⟨

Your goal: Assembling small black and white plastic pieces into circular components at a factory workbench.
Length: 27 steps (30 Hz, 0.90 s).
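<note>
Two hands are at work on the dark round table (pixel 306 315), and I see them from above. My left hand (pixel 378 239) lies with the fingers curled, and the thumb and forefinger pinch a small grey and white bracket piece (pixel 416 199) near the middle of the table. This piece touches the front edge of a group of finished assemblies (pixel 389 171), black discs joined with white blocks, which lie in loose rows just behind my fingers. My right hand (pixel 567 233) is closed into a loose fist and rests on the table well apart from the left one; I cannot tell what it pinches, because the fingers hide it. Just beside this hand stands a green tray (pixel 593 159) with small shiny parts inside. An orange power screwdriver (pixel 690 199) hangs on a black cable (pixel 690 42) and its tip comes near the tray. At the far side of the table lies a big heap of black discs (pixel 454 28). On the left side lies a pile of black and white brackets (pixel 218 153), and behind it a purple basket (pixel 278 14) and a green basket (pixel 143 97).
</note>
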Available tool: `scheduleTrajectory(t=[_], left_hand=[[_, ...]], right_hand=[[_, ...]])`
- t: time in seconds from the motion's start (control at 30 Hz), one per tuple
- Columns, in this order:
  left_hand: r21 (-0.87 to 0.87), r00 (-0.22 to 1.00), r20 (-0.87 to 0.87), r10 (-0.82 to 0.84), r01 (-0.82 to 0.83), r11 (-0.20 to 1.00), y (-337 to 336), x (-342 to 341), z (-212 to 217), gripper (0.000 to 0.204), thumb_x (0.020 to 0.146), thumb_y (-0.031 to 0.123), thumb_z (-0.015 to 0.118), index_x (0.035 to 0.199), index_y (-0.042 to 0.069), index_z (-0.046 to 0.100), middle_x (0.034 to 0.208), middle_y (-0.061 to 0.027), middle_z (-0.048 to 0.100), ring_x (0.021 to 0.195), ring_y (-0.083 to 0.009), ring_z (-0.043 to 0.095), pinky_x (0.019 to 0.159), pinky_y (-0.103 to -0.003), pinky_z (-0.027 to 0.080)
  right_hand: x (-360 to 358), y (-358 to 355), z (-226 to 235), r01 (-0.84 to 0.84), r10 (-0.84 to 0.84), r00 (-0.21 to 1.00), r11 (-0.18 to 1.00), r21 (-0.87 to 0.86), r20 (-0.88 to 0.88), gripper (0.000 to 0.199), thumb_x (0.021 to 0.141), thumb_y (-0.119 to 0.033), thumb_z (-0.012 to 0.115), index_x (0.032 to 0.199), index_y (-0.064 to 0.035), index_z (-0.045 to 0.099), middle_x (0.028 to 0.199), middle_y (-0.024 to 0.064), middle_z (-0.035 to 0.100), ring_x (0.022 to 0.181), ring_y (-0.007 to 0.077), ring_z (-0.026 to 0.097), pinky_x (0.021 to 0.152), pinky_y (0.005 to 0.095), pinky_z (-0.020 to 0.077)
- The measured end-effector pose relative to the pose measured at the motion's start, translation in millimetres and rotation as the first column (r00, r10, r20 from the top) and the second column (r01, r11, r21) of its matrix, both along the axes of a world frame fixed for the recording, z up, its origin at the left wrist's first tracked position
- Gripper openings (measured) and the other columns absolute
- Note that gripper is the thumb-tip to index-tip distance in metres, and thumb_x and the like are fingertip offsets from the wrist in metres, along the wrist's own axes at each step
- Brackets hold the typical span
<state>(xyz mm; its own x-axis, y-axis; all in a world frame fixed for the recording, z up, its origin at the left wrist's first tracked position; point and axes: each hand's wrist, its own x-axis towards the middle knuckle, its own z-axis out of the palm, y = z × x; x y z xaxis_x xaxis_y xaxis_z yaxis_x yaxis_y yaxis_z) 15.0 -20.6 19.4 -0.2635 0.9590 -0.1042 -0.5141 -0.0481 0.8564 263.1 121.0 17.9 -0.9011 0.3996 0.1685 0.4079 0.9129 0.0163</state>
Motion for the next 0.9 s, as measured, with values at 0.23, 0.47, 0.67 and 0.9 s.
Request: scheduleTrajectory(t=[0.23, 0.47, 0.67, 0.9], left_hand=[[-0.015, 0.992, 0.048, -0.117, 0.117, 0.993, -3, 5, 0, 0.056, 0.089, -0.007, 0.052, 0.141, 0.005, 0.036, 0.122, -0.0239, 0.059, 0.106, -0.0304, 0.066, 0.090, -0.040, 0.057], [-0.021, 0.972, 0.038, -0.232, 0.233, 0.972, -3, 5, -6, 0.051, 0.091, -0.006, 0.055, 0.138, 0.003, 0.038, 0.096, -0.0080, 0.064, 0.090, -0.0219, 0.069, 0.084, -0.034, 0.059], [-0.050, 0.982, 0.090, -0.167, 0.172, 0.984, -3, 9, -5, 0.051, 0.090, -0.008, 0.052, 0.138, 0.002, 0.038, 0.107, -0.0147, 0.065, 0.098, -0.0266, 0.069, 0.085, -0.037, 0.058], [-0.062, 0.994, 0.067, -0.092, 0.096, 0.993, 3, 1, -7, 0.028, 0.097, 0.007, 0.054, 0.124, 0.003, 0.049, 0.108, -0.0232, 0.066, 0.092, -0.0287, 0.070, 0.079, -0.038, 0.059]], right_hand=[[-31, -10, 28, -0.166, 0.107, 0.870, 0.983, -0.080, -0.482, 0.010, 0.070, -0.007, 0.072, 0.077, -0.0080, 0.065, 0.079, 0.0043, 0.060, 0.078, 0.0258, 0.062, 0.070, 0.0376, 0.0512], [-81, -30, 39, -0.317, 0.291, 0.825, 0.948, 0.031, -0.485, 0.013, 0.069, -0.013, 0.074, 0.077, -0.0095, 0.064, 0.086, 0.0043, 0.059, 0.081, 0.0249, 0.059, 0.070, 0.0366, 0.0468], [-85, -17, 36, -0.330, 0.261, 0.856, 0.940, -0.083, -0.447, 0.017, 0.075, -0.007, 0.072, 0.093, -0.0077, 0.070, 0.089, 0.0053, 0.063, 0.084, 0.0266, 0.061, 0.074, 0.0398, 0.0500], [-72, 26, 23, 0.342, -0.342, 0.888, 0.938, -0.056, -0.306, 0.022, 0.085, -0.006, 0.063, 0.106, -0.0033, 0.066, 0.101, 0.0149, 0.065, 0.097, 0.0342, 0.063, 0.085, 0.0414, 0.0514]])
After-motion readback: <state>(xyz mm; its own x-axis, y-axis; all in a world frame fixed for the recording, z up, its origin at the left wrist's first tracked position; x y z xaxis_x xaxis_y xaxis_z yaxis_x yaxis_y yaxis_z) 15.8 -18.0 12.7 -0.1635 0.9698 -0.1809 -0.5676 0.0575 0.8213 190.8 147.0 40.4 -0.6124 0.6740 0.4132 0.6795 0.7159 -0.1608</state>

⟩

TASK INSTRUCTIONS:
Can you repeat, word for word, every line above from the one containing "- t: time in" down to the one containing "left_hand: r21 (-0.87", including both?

YOUR SOLUTION:
- t: time in seconds from the motion's start (control at 30 Hz), one per tuple
- Columns, in this order:
  left_hand: r21 (-0.87 to 0.87), r00 (-0.22 to 1.00), r20 (-0.87 to 0.87), r10 (-0.82 to 0.84), r01 (-0.82 to 0.83), r11 (-0.20 to 1.00), y (-337 to 336), x (-342 to 341), z (-212 to 217), gripper (0.000 to 0.204), thumb_x (0.020 to 0.146), thumb_y (-0.031 to 0.123), thumb_z (-0.015 to 0.118), index_x (0.035 to 0.199), index_y (-0.042 to 0.069), index_z (-0.046 to 0.100), middle_x (0.034 to 0.208), middle_y (-0.061 to 0.027), middle_z (-0.048 to 0.100), ring_x (0.021 to 0.195), ring_y (-0.083 to 0.009), ring_z (-0.043 to 0.095), pinky_x (0.019 to 0.159), pinky_y (-0.103 to -0.003), pinky_z (-0.027 to 0.080)

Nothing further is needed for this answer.